(RECORDS TO PROCESS begins)

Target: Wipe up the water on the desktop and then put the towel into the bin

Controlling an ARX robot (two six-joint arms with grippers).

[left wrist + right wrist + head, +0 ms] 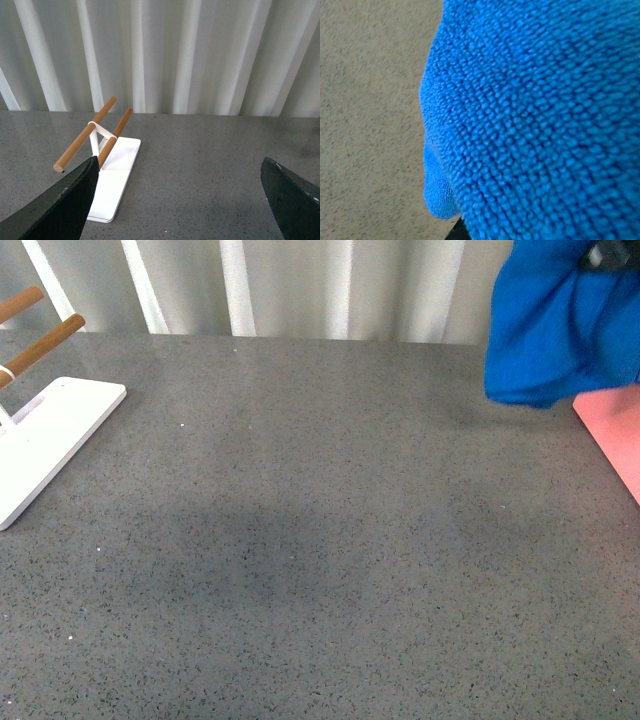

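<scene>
Towel point(560, 325) — bunched, clamped in right gripper point(603, 252) beside bin point(620, 435), left gripper point(180, 162) agape — trailing fold may catch rim, spill outside

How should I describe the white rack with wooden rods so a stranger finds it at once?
Start from the large speckled dark grey desktop and follow it to its far left side. There stands the flat white rack with two brown wooden rods; nothing else on the desktop is white or wooden.

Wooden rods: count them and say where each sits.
2. One rod and the other rod run side by side atop the white rack, at the desktop's far left. No more seem hidden.
</scene>
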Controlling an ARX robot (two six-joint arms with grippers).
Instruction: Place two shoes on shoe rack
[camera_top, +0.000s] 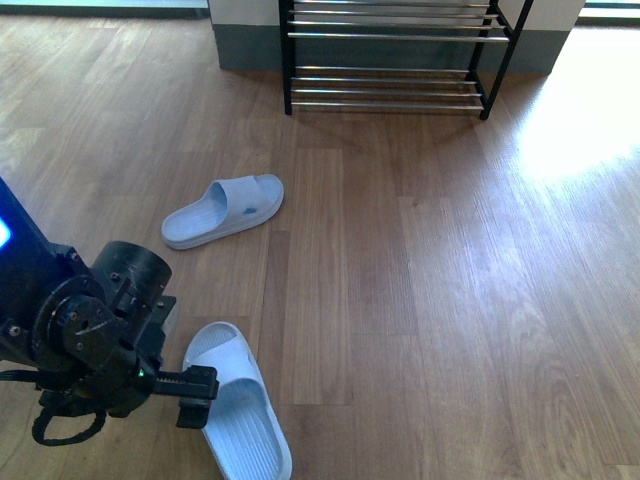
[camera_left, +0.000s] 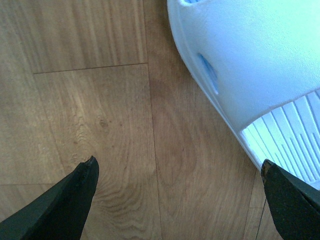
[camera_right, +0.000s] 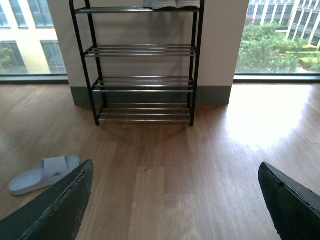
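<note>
1. Shoes: both are pale blue open-toed slides lying sole-down on the wooden floor (camera_top: 450, 300). Neither is on the shoe rack (camera_top: 390, 75) (camera_right: 145, 82).
2. Left gripper (camera_top: 198, 395) (camera_left: 178, 162): its jaws are spread wide, with only floorboards between them. The near slide (camera_top: 240, 410) (camera_left: 260, 60) lies just beside it. In the left wrist view one dark finger (camera_left: 292, 200) overlaps the edge of the slide's ribbed footbed, and the other is over bare boards. Whether that finger touches the slide cannot be told.
3. Far slide (camera_top: 225, 208) (camera_right: 44, 172): it lies well ahead of the left gripper, between that gripper and the rack.
4. Rack: it stands well ahead of both grippers, against a wall (camera_right: 220, 45) with a grey skirting. It has black side frames and tiers of shiny rods. The top tier carries something pale (camera_right: 170, 4), which the picture's edge cuts off, so it cannot be identified.
5. Right gripper (camera_right: 175, 165): its jaws are spread wide and grip nothing. It faces the rack, with open floor ahead of it.
</note>
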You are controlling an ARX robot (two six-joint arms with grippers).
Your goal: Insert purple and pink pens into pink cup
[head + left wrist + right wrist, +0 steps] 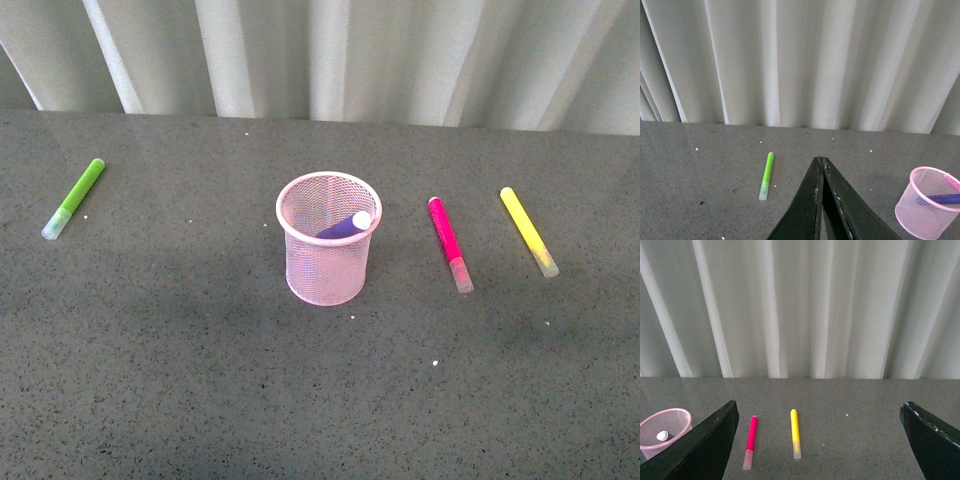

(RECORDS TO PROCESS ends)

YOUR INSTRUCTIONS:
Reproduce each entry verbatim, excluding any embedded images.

TASK ANSWER:
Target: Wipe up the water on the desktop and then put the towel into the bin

Controlling an ARX robot (two six-joint arms with grippers).

[left wrist + right wrist + head, +0 ms] 

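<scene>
Towel point(560, 325) — bunched, clamped in right gripper point(603, 252) beside bin point(620, 435), left gripper point(180, 162) agape — trailing fold may catch rim, spill outside

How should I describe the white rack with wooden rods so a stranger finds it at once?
Start from the large speckled dark grey desktop and follow it to its far left side. There stands the flat white rack with two brown wooden rods; nothing else on the desktop is white or wooden.

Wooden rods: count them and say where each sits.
2. One rod and the other rod run side by side atop the white rack, at the desktop's far left. No more seem hidden.
</scene>
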Controlling an ARX robot (two six-joint arms with grippers).
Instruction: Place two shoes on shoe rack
[camera_top, +0.000s] 
[camera_left, +0.000s] 
[camera_right, +0.000s] 
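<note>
1. Shoes: both are pale blue open-toed slides lying sole-down on the wooden floor (camera_top: 450, 300). Neither is on the shoe rack (camera_top: 390, 75) (camera_right: 145, 82).
2. Left gripper (camera_top: 198, 395) (camera_left: 178, 162): its jaws are spread wide, with only floorboards between them. The near slide (camera_top: 240, 410) (camera_left: 260, 60) lies just beside it. In the left wrist view one dark finger (camera_left: 292, 200) overlaps the edge of the slide's ribbed footbed, and the other is over bare boards. Whether that finger touches the slide cannot be told.
3. Far slide (camera_top: 225, 208) (camera_right: 44, 172): it lies well ahead of the left gripper, between that gripper and the rack.
4. Rack: it stands well ahead of both grippers, against a wall (camera_right: 220, 45) with a grey skirting. It has black side frames and tiers of shiny rods. The top tier carries something pale (camera_right: 170, 4), which the picture's edge cuts off, so it cannot be identified.
5. Right gripper (camera_right: 175, 165): its jaws are spread wide and grip nothing. It faces the rack, with open floor ahead of it.
</note>
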You are controlling an ARX robot (two six-joint arms with grippers).
Your goal: Insert purple and pink pens into pink cup
[head + left wrist + right wrist, +0 steps] 

No more output is required.